But his back remained turned, his attention remained blatantly on those stinking plants.

  A picture came into Griffith’s mind: Renard, going over the terrace railing, falling a dozen stories, splattering on the pavement like a pound of butter. And every plant, pot and all, flung down after him, one at a time.

  He squeezed his hands together. He had to make this work, Renard was his last chance. “I need seventy thousand,” he said. “I have to have it. And I need it right away.”

  Renard sighed. Sitting back on his haunches, resting his hands on his legs, he looked over his shoulder at Griffith and said, very distinctly, “I am not going to give it to you, and that is my last word on the subject.” He turned away again.

  “If I don’t get the money, they won’t do it!”

  Renard shrugged. He worked with the trowel.

  “I’m already in debt, I’ve already gone too far with this thing! If they don’t do it, I’m ruined!”

  No reaction at all.

  “God damn it, Jack, if they won’t do it you won’t get the paintings!”

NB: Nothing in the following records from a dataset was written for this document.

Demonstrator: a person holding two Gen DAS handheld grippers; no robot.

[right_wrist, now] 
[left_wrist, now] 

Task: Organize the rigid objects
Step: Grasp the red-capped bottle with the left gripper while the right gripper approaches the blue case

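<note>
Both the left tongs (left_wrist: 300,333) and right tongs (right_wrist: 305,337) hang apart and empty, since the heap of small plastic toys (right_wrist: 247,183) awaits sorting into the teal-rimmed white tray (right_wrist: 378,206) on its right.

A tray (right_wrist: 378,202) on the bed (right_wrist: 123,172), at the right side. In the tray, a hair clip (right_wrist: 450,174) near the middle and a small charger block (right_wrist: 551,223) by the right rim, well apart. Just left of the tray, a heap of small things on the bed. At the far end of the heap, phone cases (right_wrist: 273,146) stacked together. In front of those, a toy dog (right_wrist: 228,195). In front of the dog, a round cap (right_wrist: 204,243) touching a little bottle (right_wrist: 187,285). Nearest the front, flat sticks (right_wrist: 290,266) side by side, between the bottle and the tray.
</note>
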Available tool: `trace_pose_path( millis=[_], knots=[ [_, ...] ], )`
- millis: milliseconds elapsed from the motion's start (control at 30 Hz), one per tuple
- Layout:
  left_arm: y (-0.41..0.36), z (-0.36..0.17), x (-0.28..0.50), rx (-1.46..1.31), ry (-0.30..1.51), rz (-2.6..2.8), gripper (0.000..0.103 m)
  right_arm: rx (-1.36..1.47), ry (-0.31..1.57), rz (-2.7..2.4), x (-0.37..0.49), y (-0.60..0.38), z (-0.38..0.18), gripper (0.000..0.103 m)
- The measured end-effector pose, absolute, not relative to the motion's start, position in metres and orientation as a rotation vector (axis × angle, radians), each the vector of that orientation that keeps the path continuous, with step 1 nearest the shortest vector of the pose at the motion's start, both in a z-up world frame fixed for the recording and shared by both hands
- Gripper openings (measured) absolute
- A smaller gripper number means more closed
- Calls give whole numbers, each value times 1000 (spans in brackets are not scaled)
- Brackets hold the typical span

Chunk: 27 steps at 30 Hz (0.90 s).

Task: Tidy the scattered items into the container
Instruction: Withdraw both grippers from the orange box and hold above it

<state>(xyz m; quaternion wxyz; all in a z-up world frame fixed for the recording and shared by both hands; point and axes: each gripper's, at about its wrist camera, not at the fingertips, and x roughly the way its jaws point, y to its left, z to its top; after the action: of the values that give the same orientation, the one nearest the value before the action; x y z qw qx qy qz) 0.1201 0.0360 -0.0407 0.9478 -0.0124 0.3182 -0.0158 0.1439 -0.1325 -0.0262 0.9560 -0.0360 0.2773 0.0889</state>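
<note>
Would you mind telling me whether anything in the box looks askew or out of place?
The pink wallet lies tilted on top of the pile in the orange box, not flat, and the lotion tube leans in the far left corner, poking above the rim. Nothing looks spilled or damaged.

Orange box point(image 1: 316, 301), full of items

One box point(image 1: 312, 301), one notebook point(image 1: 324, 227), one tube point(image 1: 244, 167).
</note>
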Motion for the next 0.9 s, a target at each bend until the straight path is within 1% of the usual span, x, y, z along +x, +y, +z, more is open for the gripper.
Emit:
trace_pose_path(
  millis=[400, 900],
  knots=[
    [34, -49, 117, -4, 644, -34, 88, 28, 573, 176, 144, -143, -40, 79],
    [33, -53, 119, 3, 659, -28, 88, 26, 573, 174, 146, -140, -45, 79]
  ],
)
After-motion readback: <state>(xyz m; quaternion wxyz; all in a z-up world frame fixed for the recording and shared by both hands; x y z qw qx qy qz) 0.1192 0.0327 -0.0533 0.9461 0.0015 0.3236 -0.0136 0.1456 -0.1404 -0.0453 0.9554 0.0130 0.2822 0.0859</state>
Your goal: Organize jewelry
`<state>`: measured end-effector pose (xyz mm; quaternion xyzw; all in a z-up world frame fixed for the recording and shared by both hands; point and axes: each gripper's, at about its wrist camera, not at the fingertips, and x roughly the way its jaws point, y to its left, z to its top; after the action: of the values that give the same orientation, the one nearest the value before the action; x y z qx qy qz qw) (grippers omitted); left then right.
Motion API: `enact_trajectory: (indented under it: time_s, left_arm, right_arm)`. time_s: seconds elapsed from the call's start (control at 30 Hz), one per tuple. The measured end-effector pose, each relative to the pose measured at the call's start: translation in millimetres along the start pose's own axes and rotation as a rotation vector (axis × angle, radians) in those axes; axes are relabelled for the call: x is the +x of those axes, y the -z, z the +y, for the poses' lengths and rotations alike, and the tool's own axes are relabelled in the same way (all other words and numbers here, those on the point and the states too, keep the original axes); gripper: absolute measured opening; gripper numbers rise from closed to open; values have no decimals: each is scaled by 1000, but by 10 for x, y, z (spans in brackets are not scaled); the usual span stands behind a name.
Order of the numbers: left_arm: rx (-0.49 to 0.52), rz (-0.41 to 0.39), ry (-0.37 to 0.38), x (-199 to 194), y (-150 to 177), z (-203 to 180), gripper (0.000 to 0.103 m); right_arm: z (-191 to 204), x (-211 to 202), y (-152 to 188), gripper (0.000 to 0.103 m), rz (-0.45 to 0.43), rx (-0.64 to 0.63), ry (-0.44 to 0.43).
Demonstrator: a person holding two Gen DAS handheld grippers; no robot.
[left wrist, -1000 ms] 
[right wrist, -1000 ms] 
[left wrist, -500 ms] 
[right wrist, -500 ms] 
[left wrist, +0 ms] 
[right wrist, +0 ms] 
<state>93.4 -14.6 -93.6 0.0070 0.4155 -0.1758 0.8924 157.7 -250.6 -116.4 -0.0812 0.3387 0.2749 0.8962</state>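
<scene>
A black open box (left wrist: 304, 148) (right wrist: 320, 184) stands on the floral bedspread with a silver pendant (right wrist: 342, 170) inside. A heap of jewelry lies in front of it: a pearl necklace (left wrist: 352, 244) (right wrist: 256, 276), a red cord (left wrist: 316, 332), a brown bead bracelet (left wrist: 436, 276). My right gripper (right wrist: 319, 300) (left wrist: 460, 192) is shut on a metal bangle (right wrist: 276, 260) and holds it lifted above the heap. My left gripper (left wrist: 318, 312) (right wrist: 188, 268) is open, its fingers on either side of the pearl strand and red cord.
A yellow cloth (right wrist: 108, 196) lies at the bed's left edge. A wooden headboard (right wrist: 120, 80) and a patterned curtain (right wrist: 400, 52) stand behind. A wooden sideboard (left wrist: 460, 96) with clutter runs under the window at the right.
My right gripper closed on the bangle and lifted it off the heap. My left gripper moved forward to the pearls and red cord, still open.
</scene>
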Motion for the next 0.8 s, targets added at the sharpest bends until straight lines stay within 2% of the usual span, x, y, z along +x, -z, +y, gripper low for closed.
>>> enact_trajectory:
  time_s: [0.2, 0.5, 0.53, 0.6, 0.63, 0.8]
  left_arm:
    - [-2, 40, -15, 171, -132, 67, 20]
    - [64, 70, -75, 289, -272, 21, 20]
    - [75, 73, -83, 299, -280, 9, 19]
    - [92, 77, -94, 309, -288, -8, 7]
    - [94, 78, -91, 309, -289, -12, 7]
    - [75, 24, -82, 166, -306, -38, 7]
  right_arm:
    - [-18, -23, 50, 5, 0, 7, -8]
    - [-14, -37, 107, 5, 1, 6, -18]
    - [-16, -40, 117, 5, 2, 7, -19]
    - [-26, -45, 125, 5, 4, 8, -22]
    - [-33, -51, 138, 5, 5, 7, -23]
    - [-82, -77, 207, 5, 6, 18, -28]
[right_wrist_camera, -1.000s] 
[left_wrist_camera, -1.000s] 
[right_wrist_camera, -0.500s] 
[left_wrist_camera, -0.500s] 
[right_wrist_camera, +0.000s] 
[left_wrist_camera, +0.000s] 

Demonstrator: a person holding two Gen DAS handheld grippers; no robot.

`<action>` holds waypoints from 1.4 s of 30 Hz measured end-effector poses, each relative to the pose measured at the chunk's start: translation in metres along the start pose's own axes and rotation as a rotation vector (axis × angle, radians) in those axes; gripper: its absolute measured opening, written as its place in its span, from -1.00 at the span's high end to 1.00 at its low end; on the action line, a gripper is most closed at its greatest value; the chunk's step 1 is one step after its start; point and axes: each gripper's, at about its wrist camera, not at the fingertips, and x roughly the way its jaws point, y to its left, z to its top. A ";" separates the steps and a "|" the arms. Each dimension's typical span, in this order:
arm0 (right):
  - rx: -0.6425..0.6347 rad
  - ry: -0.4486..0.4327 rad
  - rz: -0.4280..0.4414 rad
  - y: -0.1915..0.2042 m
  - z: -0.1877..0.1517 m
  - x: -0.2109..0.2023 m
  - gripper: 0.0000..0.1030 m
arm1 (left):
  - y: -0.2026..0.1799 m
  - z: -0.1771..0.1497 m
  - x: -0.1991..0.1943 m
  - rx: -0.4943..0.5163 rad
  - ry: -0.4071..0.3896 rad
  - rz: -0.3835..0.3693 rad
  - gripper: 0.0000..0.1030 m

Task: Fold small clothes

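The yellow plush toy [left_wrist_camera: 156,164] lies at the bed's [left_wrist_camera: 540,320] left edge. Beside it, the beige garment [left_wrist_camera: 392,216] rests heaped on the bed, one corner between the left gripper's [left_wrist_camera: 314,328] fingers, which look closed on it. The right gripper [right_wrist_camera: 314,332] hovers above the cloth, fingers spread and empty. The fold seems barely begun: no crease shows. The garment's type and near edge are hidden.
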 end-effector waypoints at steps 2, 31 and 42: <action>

  Another sigh. Renard sat back again, half turned again, said, “That would be very sad. My customer would be morose. I too would be morose. But life would go on.”

  “Not my life.”

  A shrug, a lift of the eyebrow—who cares?

  “Jack, I’ll give you two more paintings. Your choice.”

  Renard shook his head. “I want the six we discussed, and that’s all I want.”

  “They’re all valuable, for God’s sake!”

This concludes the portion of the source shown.